I live next door to Springfield, MA, and this is going on here. The business where I work took a couple of days to figure out how to best help. They sent out a list on Sunday of items needed (diapers, toothpaste, canned food, money) and set up an office to accept the donations and see they go to the right agencies. That makes it real easy to go to Costco, buy some of the items, and drop them off. They also respond to calls for volunteers by giving employees time off to help.
This is the first time I have encountered this aspect of the “free rider” issue.
Typically, I encounter the “free rider” issue in the context of government incentive programs, in which the concern is that some or most of the incentives flow to individuals who paid to take an action which then triggered the incentive, even though those individuals would or might have taken the action without the incentive. I believe there are also several flaws in this aspect of the public good/free rider model.
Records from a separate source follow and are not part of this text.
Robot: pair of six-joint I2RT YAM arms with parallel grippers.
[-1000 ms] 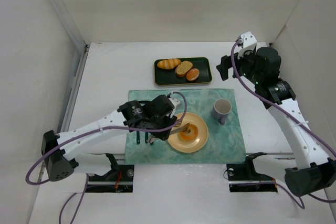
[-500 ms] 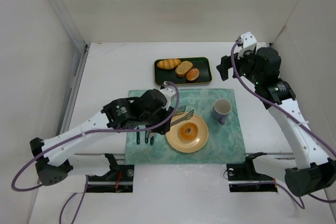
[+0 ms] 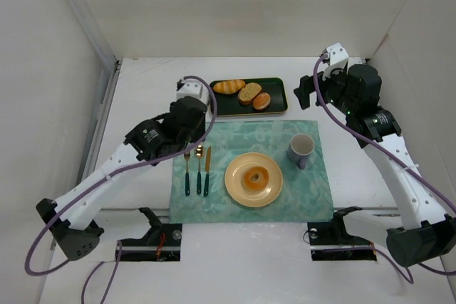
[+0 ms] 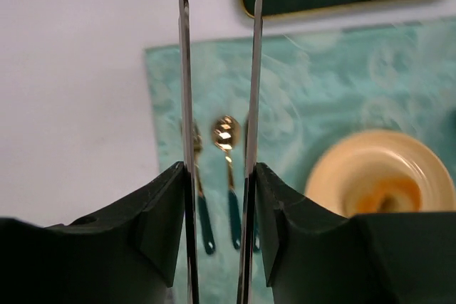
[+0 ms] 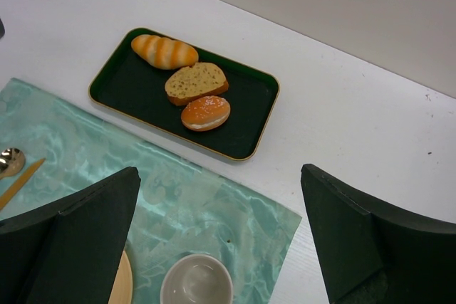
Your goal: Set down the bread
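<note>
I see the bread (image 3: pixel 254 176) lying flat mid-plate (image 3: pixel 235 190), lower right of my nearer left jaws, which clench empty tongs (image 4: pixel 184 90) aimed off toward the tray (image 3: pixel 228 107); the right jaws gape, far off.

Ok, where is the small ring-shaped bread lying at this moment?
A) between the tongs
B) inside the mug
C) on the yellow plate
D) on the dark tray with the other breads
C: the bread lies flat in the middle of the yellow plate on the placemat.

Bright even light, soft shadows, foregrnd blurry.
</note>
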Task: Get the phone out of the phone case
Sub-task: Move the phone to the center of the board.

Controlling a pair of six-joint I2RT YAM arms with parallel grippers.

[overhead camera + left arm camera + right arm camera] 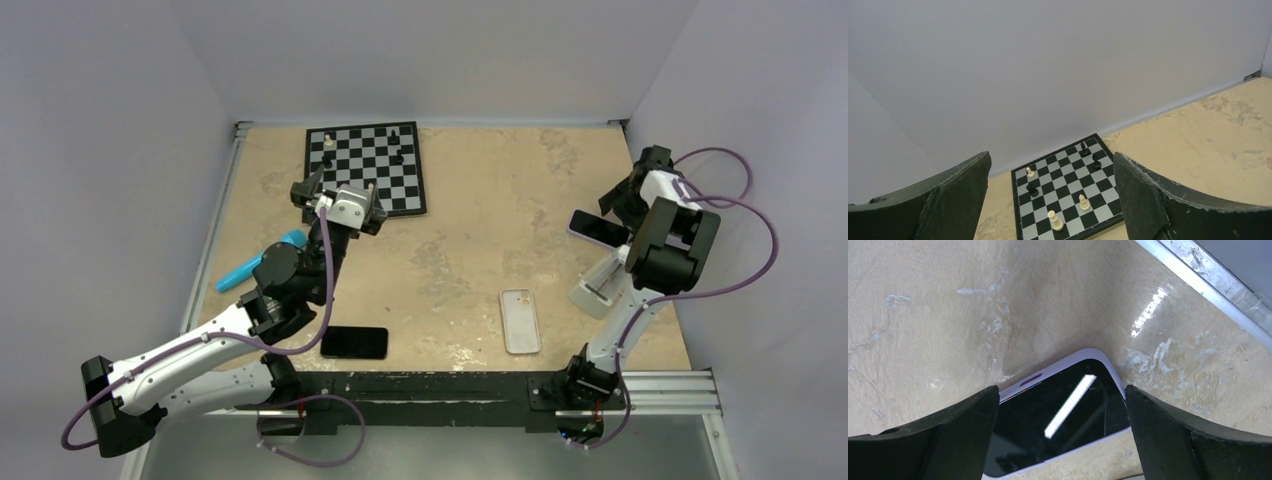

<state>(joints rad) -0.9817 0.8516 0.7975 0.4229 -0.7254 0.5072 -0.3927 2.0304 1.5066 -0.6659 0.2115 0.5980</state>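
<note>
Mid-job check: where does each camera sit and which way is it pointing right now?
Top external: above and behind the bases, looking down over the table; both arms show, with left gripper and right gripper.
Left wrist: raised, facing the far wall across the chessboard; its two open fingers show.
Right wrist: low, aimed down at the cased phone by the edge rail; its open fingers show.
Shared: top and left wrist see the chessboard; top and right wrist see the cased phone.

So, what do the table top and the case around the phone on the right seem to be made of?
Table top: likely laminate or sealed stone-look board, beige, mottled, glossy; it mirrors a light streak. Phone case: probably soft plastic or silicone, pale lilac, matte, with a rounded rim; the look leaves it open.
</note>
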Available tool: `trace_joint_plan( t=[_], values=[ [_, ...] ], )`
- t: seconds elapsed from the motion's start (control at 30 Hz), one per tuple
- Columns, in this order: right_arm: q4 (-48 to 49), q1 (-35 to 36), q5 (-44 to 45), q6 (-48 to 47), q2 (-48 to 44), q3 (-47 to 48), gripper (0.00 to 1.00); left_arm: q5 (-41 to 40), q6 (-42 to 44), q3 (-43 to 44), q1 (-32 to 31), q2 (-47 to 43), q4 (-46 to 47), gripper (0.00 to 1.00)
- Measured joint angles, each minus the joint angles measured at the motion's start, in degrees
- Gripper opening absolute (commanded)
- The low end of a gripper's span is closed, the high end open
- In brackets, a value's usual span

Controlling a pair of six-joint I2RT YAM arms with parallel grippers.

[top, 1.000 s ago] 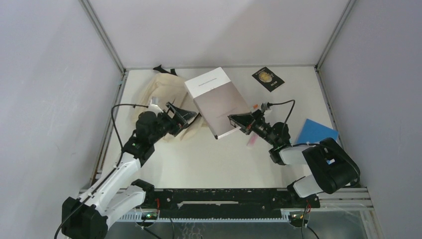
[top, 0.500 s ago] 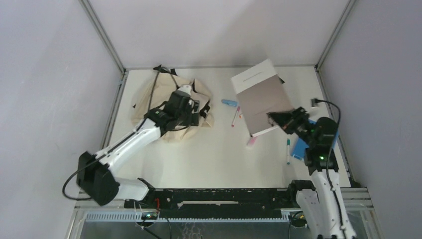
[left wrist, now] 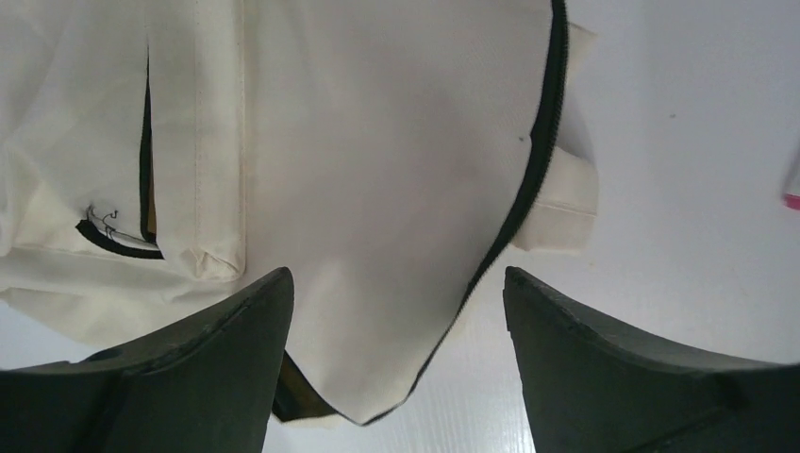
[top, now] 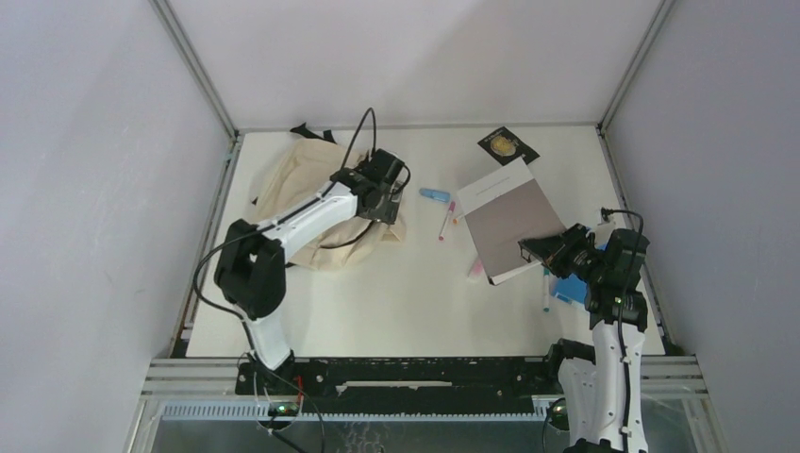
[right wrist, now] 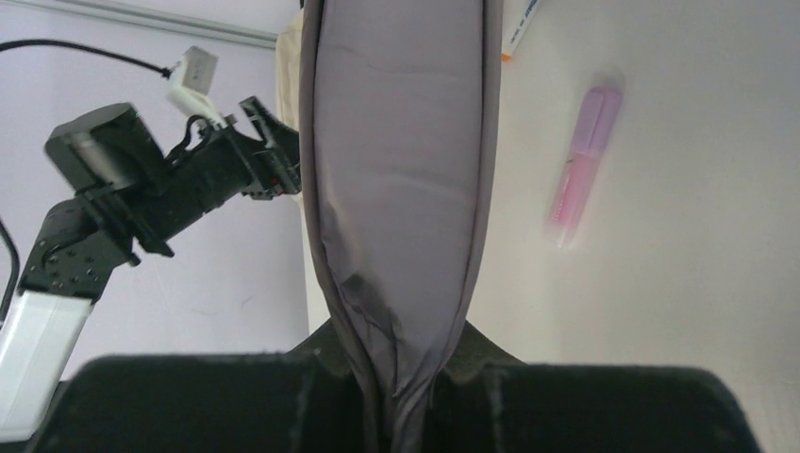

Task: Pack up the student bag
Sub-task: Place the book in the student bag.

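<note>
Slumping flat at the far left of the tabletop, the student bag offers no clear mouth to aim for. In the left wrist view its cream cloth lies smooth, with the black zipper trim running down one edge, and I cannot tell whether that zipper is undone. The left fingers hang spread wide just above the cloth, holding nothing. If they close on the wrong fold, or pinch both layers together, the opening would stay shut and the bag could simply drag across the surface. Near the bag lie a small blue piece and a pink pen, with a pink marker further out; a sweeping load could knock them away. That load is the grey book, well apart from the bag and tilted, pinched tight by the right fingers at one near edge only. So broad a thing held by so little is likely to droop, twist or slide out on the way across. Against a limp bag it would shove the cloth rather than go in. Under the right arm sit a blue notebook and a green pen, which it could nudge.
</note>
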Motion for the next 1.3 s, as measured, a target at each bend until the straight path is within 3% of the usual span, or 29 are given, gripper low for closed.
trace_joint_plan(
  t=[0.07, 0.2, 0.23, 0.27, 0.47, 0.67, 0.8, 0.93, 1.3],
  values=[
    [0.0, 0.0, -0.4, 0.0, 0.0, 0.0, 0.02, -1.0, 0.2, 0.9, 0.0, 2.1, -0.7, 0.68],
    [-0.1, 0.0, -1.2, 0.0, -0.1, 0.0, 0.02, -3.8, 0.4, 3.0, 0.0, 4.8, -1.9, 0.12],
    [-0.1, 0.0, -1.3, -0.1, -0.2, 0.0, 0.02, -4.2, 0.5, 3.3, 0.0, 4.9, -2.1, 0.03],
    [-0.1, 0.0, -1.5, -0.1, -0.2, 0.0, 0.02, -4.7, 0.9, 3.5, 0.0, 4.9, -2.3, 0.0],
    [0.6, 3.8, -3.9, -0.4, 0.7, 0.0, 0.02, -6.1, 1.1, 4.1, 0.2, 2.0, -4.1, 0.0],
    [6.7, 17.4, -6.1, 1.1, 5.2, 0.0, 0.03, -1.3, 0.9, 2.4, 3.3, -11.2, -6.3, 0.0],
    [14.2, 28.6, -5.5, 4.3, 9.4, 0.0, 0.02, 4.4, -0.7, 0.2, 7.1, -21.6, -7.2, 0.0],
    [23.8, 37.2, -4.1, 9.2, 17.6, 0.0, 0.02, 7.8, -1.9, -1.6, 9.3, -24.6, -7.7, 0.0],
    [43.2, 48.9, 5.6, 21.0, 35.6, 0.1, 0.01, 15.2, -3.7, -9.6, 9.3, -29.9, -4.4, 0.0]
  ],
)
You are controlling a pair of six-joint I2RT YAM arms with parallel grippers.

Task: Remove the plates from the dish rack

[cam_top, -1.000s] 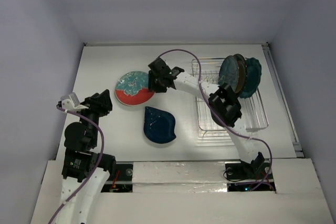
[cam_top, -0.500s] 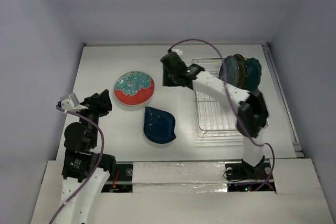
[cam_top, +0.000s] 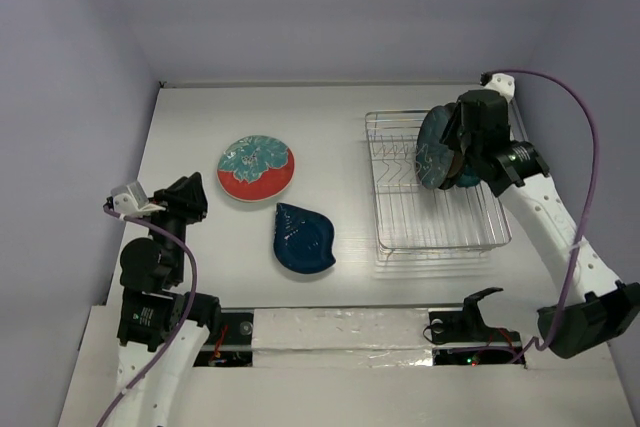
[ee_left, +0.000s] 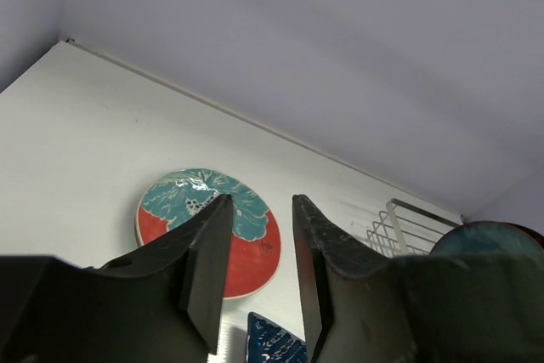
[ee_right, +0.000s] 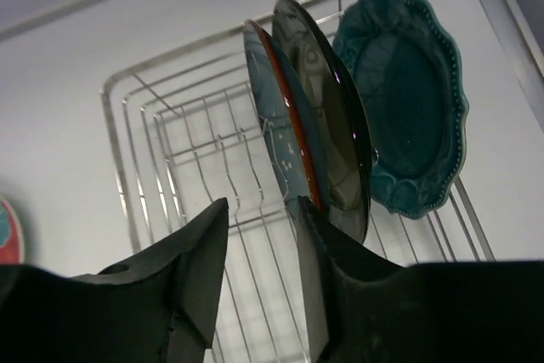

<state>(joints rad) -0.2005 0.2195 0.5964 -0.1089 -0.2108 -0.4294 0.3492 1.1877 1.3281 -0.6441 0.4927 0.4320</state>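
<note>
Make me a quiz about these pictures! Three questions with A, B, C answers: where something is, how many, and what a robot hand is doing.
1. How many plates stand in the dish rack?
A. one
B. five
C. three

2. Where is the dark blue leaf-shaped plate?
A. in the dish rack
B. flat on the table, nearer the arms than the red-and-teal plate
C. leaning on the back wall

3. The left gripper is:
A. open, holding nothing
B. shut on a plate
C. shut on a rack wire

Answers:
1 C: the right wrist view shows a red-rimmed blue one, a dark glossy one and a scalloped teal one.
2 B: the top view shows it lying on the white table.
3 A: its wrist view shows a gap between the fingers with nothing gripped.
</note>
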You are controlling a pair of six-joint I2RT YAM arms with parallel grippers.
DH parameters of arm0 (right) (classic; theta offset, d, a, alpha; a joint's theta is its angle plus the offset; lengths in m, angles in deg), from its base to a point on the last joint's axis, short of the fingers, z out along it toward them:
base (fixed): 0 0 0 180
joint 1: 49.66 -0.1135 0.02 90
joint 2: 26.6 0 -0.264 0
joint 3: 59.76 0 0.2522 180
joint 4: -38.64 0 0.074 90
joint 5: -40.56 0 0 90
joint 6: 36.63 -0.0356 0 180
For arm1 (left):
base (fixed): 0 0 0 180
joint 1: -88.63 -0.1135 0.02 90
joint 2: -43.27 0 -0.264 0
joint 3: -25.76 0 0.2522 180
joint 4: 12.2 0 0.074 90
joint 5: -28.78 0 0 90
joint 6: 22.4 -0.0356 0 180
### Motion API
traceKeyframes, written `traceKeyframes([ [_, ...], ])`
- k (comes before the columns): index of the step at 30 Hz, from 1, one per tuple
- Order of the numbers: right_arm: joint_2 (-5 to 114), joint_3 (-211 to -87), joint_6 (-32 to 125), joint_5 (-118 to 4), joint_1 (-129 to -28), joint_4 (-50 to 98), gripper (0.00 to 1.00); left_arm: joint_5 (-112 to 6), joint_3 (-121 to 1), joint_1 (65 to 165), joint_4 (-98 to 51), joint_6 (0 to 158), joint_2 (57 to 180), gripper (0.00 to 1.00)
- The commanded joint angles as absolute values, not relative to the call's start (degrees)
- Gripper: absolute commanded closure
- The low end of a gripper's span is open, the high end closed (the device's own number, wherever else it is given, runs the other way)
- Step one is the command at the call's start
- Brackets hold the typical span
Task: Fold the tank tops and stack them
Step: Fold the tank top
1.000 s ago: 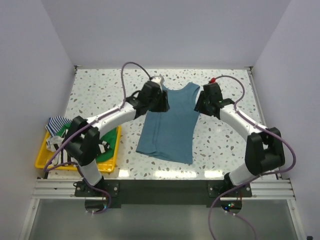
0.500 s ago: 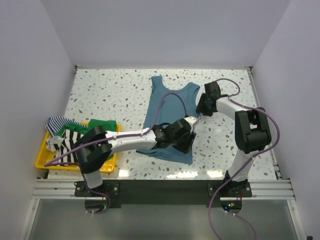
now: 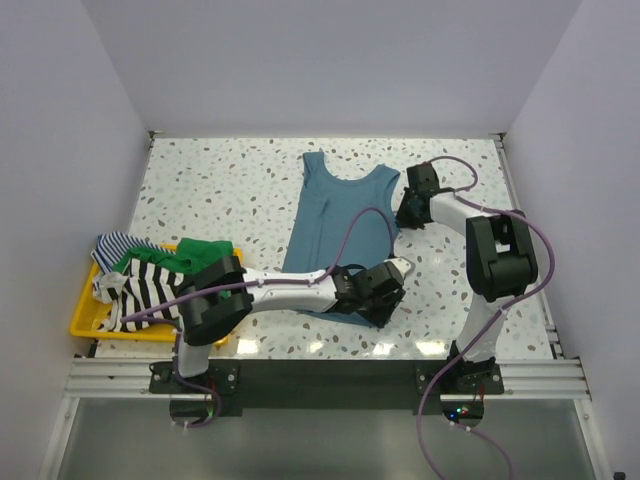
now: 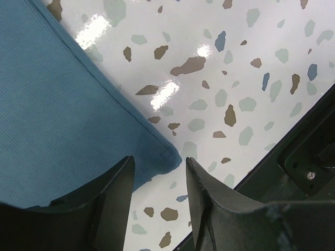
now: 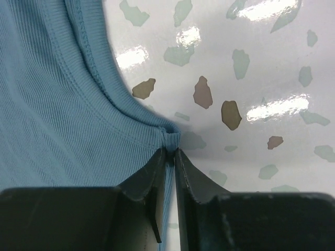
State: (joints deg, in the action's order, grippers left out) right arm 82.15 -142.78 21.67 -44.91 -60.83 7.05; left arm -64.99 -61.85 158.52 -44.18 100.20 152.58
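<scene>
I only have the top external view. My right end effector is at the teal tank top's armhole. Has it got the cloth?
Observer: Yes. The right end effector is pinched shut on the teal tank top, at the seam under the armhole.
Operator: And the left one, by the hem?
Observer: The left end effector is open, its fingers either side of the hem corner, gripping nothing.
Operator: Is that corner bunched?
Observer: No, it lies flat on the table.
</scene>
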Motion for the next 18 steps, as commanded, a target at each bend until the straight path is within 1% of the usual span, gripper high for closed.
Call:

One of the most interesting cases is the now infamous “Cash for Clunkers” program, concocted to deal with a different type of “disaster”. That program was nominally intended to provide large incentives to individuals who were in a position to purchase new vehicles to replace their current “clunkers”; and, who might well have done so without the incentives. Conversely, it removed many serviceable vehicles from the inventory, which might have been purchased by individuals who needed a better vehicle, but could not afford a new vehicle even with the incentives.
The “free rider” issue also “rears its ugly head” in building weatherization programs and individual building solar incentive programs.
In most cases of this type, the concern regarding the “free riders” is a wealth envy issue, disguised as a “fairness” issue. In almost all cases, the “free riders” are thought of as an unintended consequence of the program. However, in almost all cases, that consequence was fully anticipatable.